Yes it does. Modern economic systems are built on consumerism. Saving large
sums of money acts like a vacuum on currency and brings markets to a halt.
Flowing money lubricates the economy.

That's basically the sum total of the most recent economic crisis, money
wasn't moving, so two presidential administrations through gigantic sums of
money at the economy, like spraying it down with WD-40, until it started
moving again.

> Either the person spends that money on something else or sticks it in their
> savings account and the bank loans some of it out for someone else to spend.

The problem is that in aggregate, if nobody is spending money, it doesn't move
around at all. If nobody takes out a loan, then that money just sits in the
bank. Sitting money means nobody needs to manufacture anything because nobody
is buying anything, which means there's no reason to employ anybody, so nobody
makes money. Because times are bad, they save what they have even more and
spending continues to go down.

Fairly quickly the economy goes into a death spiral, and while plenty of
people may have money, there's nothing to spend it on anyway.

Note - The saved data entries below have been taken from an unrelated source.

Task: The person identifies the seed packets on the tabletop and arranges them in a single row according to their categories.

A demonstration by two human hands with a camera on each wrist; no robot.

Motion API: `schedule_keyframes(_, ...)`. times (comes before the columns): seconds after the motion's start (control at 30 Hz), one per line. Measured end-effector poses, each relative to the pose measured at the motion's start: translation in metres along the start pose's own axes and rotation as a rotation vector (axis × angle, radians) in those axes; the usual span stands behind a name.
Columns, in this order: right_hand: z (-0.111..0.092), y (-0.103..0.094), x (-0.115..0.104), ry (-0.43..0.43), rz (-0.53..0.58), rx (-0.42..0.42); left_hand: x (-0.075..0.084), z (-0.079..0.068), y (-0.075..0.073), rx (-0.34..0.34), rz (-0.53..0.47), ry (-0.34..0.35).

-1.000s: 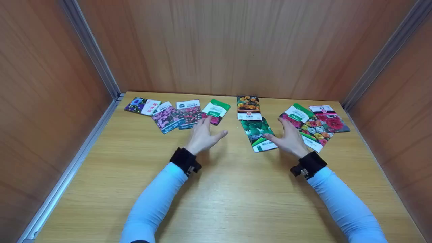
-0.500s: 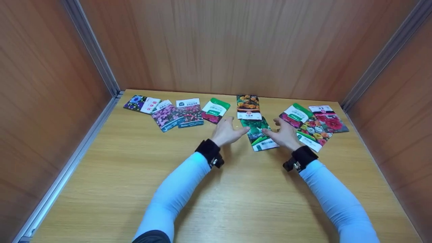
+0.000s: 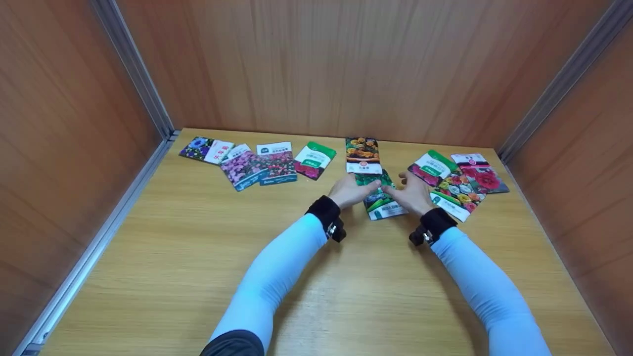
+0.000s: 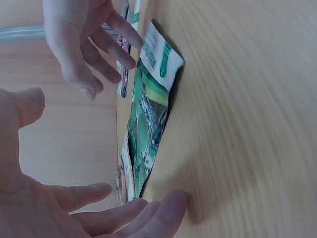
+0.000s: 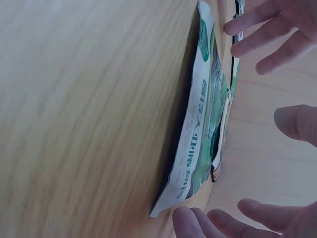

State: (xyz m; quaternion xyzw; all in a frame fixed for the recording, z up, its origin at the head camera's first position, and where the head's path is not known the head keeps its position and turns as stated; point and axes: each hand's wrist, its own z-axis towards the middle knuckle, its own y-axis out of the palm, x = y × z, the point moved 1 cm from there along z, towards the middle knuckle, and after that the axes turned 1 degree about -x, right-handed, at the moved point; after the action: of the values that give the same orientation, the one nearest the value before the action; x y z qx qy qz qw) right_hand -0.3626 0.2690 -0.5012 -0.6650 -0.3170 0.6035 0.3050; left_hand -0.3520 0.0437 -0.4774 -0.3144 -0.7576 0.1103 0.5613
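Note:
A green seed packet (image 3: pixel 384 202) with a white lower band lies on the table between my two hands. Its far end tucks under a seed packet with orange flowers (image 3: pixel 363 152). At its left edge is my left hand (image 3: pixel 349 192), fingers extended and the thumb reaching over it. My right hand (image 3: pixel 414 194) hovers at its right edge, thumb pointing inward, fingers spread and loosely bent. Both wrist views show space between the palms, with the green packet (image 4: pixel 148 109) flat below and the right packet face (image 5: pixel 195 134) uncovered. Neither hand grips anything.
Right of my hands, three flower seed packets overlap, including one with mixed blooms (image 3: pixel 460 190) and one with a red flower (image 3: pixel 482 175). To the left lie several more, among them a green-topped packet (image 3: pixel 315 160) and a purple-flowered one (image 3: pixel 242 168). Wooden panels (image 3: pixel 316 64) enclose the table.
My left hand has moved right, from the green-topped packet to the left edge of the green packet. My right hand has shifted slightly left. The packets have stayed in place.

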Motion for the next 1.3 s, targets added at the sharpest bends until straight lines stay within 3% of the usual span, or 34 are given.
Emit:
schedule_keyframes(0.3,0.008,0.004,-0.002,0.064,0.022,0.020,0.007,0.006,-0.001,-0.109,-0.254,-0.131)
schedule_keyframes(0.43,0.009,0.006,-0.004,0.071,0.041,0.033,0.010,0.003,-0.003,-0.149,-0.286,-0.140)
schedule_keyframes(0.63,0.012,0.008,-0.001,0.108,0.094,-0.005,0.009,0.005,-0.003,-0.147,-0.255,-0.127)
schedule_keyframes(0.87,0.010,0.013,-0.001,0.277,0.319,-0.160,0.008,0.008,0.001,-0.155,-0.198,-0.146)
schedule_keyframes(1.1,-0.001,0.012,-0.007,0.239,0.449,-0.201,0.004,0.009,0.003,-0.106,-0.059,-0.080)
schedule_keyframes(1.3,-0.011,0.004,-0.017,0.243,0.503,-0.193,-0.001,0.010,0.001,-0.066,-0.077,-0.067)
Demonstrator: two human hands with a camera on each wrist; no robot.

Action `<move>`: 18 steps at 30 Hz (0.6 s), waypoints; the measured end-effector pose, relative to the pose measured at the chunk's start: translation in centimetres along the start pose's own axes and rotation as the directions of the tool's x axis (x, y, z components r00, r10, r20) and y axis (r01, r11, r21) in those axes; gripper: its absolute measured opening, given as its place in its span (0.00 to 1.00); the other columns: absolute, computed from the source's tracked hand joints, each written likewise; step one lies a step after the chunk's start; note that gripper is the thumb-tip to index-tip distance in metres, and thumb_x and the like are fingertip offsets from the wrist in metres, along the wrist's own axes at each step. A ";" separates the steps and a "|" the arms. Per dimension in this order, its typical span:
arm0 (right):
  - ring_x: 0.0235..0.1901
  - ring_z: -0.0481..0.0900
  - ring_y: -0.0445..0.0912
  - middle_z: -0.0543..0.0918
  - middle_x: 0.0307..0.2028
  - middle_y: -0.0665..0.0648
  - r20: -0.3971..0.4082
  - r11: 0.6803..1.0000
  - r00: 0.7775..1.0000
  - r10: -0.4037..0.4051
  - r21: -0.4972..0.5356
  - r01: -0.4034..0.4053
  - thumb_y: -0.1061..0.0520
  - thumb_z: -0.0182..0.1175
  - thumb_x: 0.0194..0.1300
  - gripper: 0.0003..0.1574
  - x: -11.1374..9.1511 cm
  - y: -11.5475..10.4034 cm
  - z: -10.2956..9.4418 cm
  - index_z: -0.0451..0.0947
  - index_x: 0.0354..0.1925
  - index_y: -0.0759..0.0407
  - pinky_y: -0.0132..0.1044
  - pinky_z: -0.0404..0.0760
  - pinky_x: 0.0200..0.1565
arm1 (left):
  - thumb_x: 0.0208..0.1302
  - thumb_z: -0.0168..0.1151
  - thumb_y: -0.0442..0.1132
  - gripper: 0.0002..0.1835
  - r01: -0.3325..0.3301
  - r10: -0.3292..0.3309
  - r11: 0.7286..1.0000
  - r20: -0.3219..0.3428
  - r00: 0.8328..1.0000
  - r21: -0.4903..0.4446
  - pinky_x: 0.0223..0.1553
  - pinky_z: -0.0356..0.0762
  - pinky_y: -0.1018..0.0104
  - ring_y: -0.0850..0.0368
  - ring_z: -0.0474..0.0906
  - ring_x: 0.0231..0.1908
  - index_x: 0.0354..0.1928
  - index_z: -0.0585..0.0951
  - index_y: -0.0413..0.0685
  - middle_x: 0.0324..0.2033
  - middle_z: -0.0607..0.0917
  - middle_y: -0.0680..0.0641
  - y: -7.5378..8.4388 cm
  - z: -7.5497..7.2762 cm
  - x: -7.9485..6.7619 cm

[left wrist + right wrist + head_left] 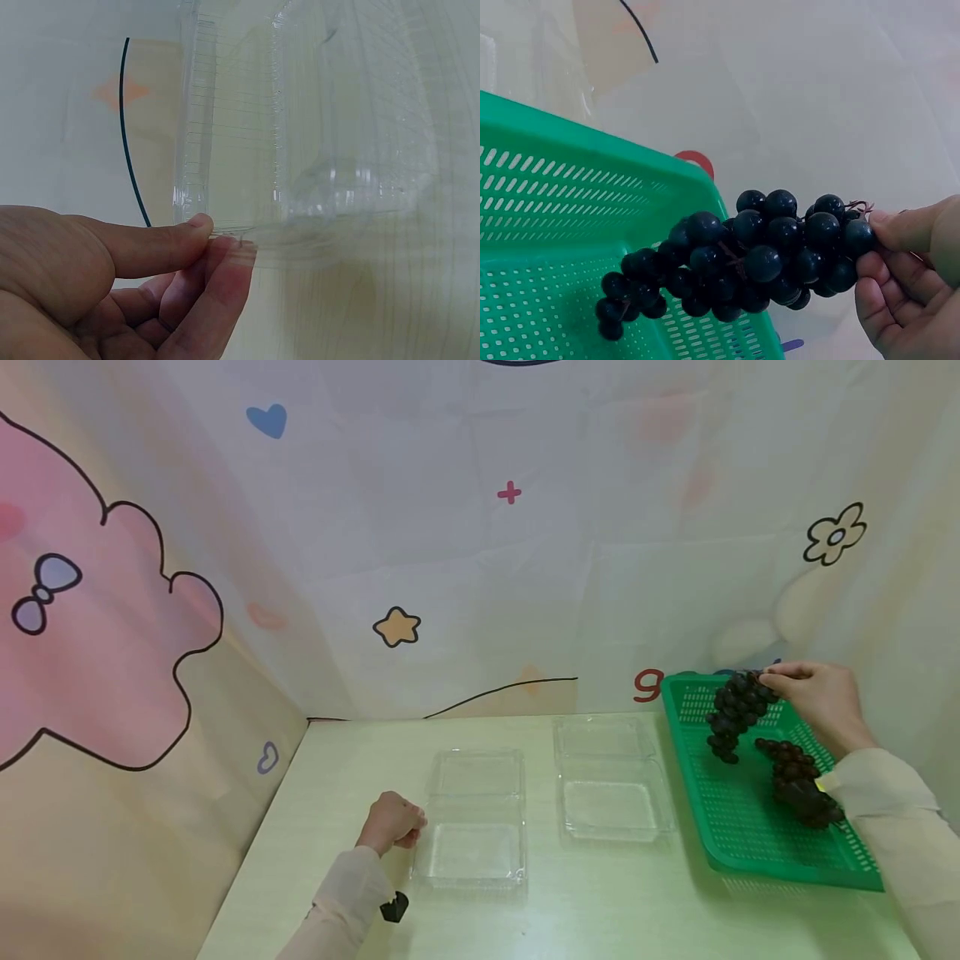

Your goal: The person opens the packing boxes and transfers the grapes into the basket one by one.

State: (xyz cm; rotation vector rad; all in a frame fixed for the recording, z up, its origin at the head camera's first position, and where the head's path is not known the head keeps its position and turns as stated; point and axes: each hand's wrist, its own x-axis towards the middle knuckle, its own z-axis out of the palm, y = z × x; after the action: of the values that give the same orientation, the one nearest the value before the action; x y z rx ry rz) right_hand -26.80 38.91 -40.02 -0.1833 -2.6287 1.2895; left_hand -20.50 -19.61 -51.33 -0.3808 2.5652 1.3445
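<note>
My right hand (825, 702) pinches the stem end of a bunch of dark grapes (738, 706) and holds it up over the back of a green plastic basket (693, 802). In the right wrist view the bunch (742, 259) stretches from thumb and fingertips across the basket's corner. A second, reddish-dark bunch of grapes (798, 785) lies inside the basket, partly behind my right forearm. On the left, my left hand (392, 822) grips the edge of a clear plastic clamshell box (474, 852), which lies unfolded. Thumb and fingers pinch that edge (232, 232) in the left wrist view.
Another clear clamshell box (611, 802), also unfolded, lies between the first box and the basket. Beside my left wrist is a small black object (394, 907). Behind the pale table (600, 910) hangs a patterned curtain (525, 585). A bit of yellow (821, 783) shows by my right sleeve.
</note>
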 end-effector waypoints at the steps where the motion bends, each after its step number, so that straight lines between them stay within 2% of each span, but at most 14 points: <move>1: 0.35 0.78 0.33 0.77 0.33 0.26 0.003 1.000 1.000 -0.004 0.009 0.004 0.40 0.62 0.74 0.31 0.2 0.1 0.1 0.83 0.55 0.66 0.26 0.78 0.34 | 0.64 0.66 0.26 0.02 0.000 0.000 1.000 0.000 1.000 -0.002 0.21 0.81 0.68 0.59 0.77 0.17 0.34 0.85 0.32 0.19 0.84 0.43 0.0 0.0 0.0; 10: 0.32 0.82 0.34 0.81 0.30 0.29 0.023 0.996 0.999 0.023 0.084 -0.024 0.48 0.64 0.74 0.18 1.7 0.7 0.6 0.86 0.49 0.62 0.29 0.82 0.33 | 0.65 0.66 0.27 0.02 0.006 -0.006 1.000 0.001 1.000 -0.006 0.22 0.82 0.67 0.59 0.77 0.17 0.36 0.85 0.31 0.22 0.85 0.41 0.1 0.1 0.1; 15: 0.32 0.81 0.33 0.82 0.30 0.30 0.039 0.994 0.999 0.022 0.106 -0.026 0.50 0.64 0.74 0.17 2.4 1.2 0.7 0.86 0.48 0.63 0.29 0.83 0.33 | 0.64 0.67 0.26 0.02 0.006 -0.006 1.000 0.000 1.000 -0.012 0.22 0.81 0.67 0.59 0.77 0.17 0.35 0.85 0.32 0.22 0.85 0.40 0.1 0.1 0.2; 18: 0.32 0.81 0.32 0.81 0.30 0.30 0.040 0.994 0.999 0.037 0.106 -0.041 0.50 0.64 0.74 0.15 2.8 1.4 0.7 0.87 0.47 0.60 0.29 0.83 0.33 | 0.64 0.68 0.26 0.02 0.009 -0.009 1.000 -0.002 1.000 -0.018 0.22 0.81 0.67 0.59 0.77 0.17 0.34 0.84 0.32 0.22 0.85 0.39 0.1 0.1 0.2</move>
State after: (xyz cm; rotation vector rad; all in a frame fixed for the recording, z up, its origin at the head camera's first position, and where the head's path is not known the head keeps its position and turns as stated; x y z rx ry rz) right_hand -29.70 39.75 -41.17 -0.1965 -2.5906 1.4559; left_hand -20.68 -19.48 -51.40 -0.3970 2.5511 1.3659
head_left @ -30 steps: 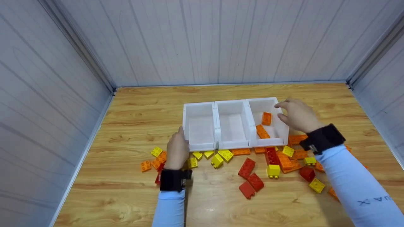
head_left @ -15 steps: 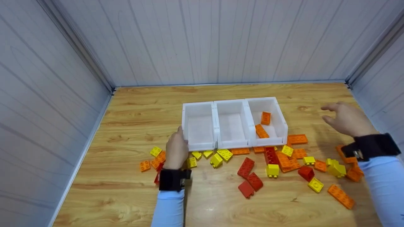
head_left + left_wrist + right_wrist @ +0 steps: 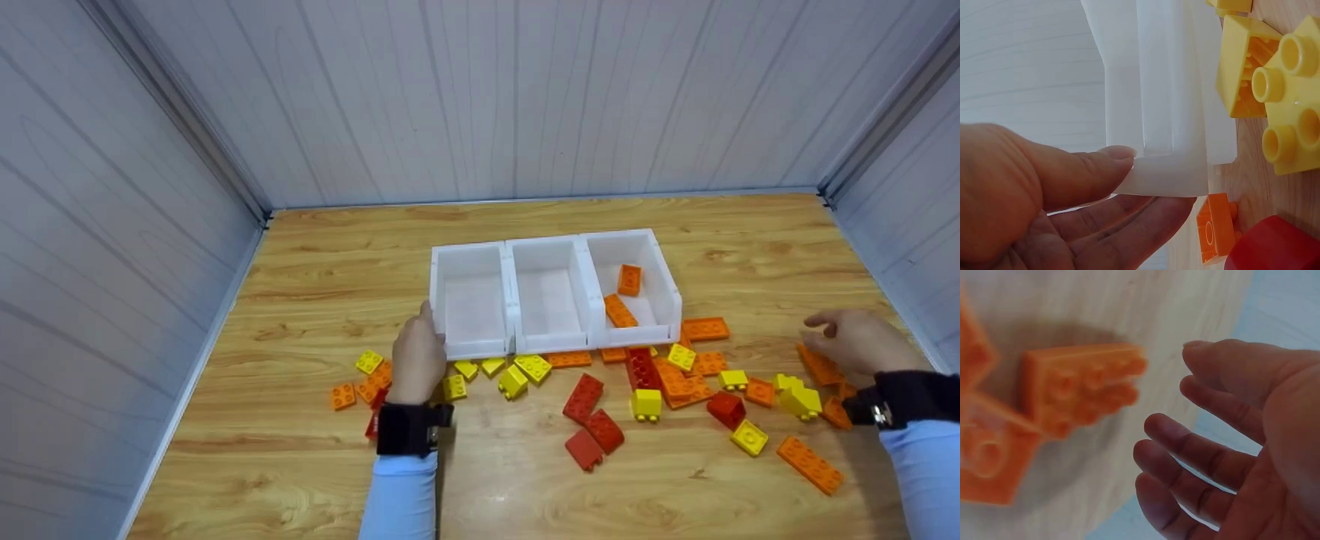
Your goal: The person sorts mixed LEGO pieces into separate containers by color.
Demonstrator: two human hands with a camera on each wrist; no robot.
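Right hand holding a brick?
No, in the right wrist view the right hand has nothing in its grasp, and a gap shows between it and the nearest orange brick.

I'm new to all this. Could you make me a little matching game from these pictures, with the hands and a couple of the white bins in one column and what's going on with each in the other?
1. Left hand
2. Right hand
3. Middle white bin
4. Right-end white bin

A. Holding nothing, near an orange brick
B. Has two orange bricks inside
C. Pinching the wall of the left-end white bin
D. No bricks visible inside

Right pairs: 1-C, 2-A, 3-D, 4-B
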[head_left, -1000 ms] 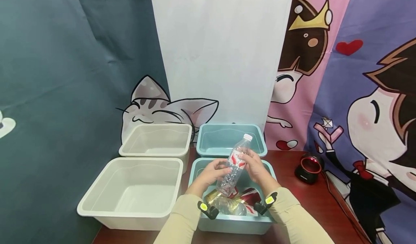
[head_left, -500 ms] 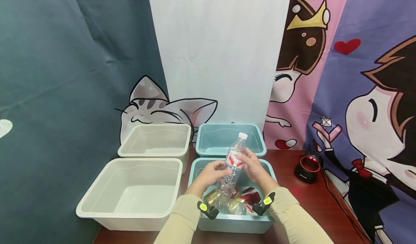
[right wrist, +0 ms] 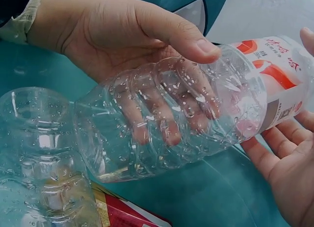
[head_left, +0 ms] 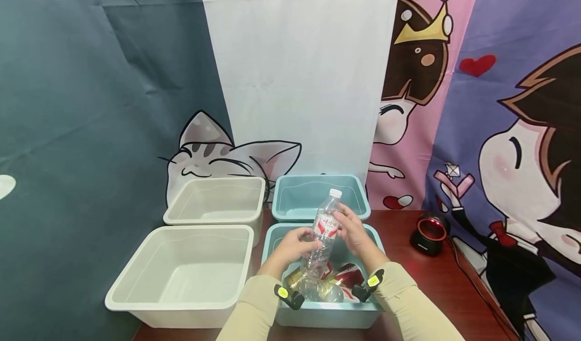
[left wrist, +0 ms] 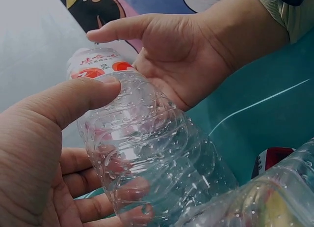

China is using the same economic trick that's been used time and time again,
in the U.S., Japan, other places, to kickstart their economy. It's dumping
money into the economy in huge works projects, mostly construction related,
and letting that money slosh around. Japan did it in the 80s, but it's no
longer working as well as it once did, because pretty much everything they
need to build is built, and the population is shrinking so they need even less
things.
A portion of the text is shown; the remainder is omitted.